English-speaking villages are burning in Cameroon

ON A PLANTATION in Tiko, in south-west Cameroon, Adeline rubs the gap in her right hand where her index finger used to be. She arrived in the town in July 2018, having fled Ekona, 15 miles away. In that village soldiers terrified civilians by burning houses and shooting indiscriminately as part of a crackdown on militias that want the primarily English-speaking areas of Cameroon to secede from the predominantly Francophone country. Adeline hoped Tiko would prove a sanctuary.

It was anything but. A year ago Adeline was tending to an oil palm in the plantation when about 20 members of a separatist militia grabbed her, stuffed leaves in her mouth and tied her to the tree. They whipped her and cut off her finger. Her apparent crime: working for the Cameroon Development Corporation (CDC), a state-run company. “As I close my eyes I see the boys coming to get me,” says Adeline. “The trauma is still there.”
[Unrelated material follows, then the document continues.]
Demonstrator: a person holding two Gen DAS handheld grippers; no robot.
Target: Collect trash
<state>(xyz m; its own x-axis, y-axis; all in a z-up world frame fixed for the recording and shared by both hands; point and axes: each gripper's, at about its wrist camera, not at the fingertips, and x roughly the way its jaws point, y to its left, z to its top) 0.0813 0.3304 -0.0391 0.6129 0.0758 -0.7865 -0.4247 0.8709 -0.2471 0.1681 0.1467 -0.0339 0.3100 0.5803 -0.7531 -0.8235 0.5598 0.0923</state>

Cameroon was until recently a stable country in a fragile region. Today it is battling the jihadists of Boko Haram in the north, dealing with an influx of refugees from the Central African Republic in the east—and, most devastatingly, the “Anglophone crisis” in the west. Adeline’s is one of hundreds of thousands of lives ravaged by this conflict over the past three years. Paul Biya, the authoritarian who has ruled Cameroon...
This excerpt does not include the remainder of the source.